▶ _HOW TO COMPLETE THIS TASK_
Set down, character for character, everything in the records below from the line holding "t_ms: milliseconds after" down to the line holding "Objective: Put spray", and no other line.

▶ _DATASET CONTENT_
▽
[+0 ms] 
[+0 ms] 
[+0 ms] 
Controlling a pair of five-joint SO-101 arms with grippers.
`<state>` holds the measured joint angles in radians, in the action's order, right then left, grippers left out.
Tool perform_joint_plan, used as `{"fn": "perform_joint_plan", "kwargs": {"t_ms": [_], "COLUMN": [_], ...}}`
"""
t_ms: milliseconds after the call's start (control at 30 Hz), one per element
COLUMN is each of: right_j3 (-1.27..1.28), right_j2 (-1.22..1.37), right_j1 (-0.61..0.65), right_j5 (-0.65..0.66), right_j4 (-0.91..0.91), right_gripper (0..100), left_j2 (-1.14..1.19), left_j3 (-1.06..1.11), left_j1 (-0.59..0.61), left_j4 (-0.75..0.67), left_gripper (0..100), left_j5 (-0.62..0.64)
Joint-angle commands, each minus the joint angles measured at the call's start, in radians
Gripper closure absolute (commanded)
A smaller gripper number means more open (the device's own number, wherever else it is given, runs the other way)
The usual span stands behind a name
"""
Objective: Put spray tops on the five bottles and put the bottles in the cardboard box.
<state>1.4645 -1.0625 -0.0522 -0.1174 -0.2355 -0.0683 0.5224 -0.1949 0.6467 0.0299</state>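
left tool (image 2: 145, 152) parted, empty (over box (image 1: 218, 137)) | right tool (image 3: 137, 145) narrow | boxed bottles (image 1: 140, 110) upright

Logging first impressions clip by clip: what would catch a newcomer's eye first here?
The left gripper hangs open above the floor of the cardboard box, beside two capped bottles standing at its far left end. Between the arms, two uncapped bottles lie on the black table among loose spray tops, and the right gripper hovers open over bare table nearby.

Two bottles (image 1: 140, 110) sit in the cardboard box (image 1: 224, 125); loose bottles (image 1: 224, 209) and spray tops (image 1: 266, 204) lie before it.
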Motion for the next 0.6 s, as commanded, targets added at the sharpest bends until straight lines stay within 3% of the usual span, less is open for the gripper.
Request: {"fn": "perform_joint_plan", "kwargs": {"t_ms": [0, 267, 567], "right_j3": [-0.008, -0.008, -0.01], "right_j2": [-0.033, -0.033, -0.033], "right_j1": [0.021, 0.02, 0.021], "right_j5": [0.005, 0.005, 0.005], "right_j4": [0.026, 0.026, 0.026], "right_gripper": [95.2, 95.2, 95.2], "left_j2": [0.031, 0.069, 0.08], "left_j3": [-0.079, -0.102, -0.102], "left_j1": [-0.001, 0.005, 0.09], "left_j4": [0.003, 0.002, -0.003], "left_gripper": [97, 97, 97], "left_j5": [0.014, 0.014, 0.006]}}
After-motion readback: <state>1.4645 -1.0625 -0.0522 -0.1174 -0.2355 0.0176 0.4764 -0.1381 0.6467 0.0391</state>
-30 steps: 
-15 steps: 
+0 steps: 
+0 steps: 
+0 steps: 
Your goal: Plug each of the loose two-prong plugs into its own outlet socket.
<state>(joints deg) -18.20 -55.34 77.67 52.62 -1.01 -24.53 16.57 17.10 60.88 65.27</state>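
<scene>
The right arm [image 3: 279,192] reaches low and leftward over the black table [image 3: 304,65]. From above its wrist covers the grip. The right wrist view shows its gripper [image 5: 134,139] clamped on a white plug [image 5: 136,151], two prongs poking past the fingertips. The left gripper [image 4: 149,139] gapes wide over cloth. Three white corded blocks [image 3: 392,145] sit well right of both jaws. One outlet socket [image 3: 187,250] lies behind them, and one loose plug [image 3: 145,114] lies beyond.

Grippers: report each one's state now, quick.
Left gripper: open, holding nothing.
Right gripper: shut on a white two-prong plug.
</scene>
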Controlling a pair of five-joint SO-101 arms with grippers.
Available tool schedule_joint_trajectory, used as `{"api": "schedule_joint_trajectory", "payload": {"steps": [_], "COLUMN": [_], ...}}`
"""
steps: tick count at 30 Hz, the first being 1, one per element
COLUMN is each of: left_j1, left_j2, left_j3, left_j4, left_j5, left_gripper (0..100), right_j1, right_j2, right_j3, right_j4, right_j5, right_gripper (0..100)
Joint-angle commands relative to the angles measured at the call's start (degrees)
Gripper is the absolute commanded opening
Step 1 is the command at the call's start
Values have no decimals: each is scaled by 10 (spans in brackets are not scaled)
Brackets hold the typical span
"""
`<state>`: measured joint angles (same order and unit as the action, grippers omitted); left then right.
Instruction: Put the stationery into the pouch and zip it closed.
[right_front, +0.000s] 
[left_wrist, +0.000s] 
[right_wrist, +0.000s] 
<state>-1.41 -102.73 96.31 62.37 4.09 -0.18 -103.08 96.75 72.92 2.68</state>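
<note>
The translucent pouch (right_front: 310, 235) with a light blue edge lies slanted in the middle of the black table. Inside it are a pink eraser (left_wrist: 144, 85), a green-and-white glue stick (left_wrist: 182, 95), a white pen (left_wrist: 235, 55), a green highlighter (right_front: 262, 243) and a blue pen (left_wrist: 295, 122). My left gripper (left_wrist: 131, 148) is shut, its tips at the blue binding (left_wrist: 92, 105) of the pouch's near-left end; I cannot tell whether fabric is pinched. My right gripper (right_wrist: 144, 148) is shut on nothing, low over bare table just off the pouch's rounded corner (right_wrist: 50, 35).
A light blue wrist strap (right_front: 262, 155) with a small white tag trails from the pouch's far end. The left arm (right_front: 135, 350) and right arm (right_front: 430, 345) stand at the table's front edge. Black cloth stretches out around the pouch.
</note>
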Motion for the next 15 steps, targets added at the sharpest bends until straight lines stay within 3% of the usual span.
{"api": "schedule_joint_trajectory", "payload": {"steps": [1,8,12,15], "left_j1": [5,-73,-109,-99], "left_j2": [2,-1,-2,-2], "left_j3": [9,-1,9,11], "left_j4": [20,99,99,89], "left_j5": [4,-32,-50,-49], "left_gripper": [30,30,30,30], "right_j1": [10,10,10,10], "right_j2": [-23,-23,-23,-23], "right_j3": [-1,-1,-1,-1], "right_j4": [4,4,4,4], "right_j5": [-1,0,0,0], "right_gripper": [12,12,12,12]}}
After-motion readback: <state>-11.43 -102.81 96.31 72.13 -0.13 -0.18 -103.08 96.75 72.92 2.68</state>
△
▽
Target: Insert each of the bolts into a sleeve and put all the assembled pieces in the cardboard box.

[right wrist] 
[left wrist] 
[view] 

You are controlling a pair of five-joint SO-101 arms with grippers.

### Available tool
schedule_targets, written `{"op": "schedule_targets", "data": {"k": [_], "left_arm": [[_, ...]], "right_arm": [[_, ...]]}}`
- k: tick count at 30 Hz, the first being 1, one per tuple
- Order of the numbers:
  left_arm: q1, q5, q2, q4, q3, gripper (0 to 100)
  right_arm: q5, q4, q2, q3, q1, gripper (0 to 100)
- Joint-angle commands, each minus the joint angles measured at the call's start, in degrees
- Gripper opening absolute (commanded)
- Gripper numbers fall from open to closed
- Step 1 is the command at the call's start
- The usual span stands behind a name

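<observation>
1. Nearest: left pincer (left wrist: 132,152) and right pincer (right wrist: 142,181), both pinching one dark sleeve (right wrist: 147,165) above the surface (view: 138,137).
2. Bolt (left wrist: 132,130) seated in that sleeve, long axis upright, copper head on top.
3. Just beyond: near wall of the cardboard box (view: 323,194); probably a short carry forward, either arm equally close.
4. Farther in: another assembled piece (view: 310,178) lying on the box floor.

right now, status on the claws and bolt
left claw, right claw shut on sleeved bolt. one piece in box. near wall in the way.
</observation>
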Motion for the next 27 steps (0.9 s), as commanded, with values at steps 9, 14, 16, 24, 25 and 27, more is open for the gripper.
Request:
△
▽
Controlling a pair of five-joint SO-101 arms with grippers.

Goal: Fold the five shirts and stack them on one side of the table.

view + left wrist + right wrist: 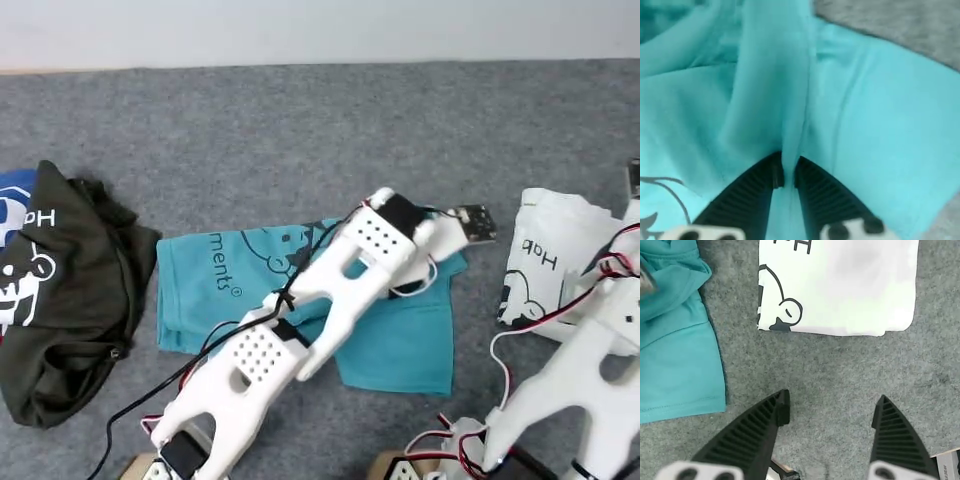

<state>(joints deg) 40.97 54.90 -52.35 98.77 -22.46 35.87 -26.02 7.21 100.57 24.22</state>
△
▶ _YOUR RESPONSE_
t_ms: milliseconds after the call's start (control at 30 Hz), one per element
COLUMN is each of: right_j3 (-1.27..1.28), right_j2 (-1.22..1.37), right_j1 (-0.61..0.65), right_j5 (-0.65..0.66), right_j4 (-0.91..0.91), right_gripper (0..100), left_j2 (-1.14..1.19), left_j3 (-1.06..1.11), left_j1 (-0.59..0.61), left_j4 (-0.75..0.67), left_gripper (0..100), left_j5 (-0.62..0.64)
Joint-angle commands, each minus the joint angles measured at the call's start, in radians
Gripper closure absolute (commanded)
A smaller gripper number means more open (the device's own number, wherever else it is given, runs the other way)
The usual span stands behind a name
"""
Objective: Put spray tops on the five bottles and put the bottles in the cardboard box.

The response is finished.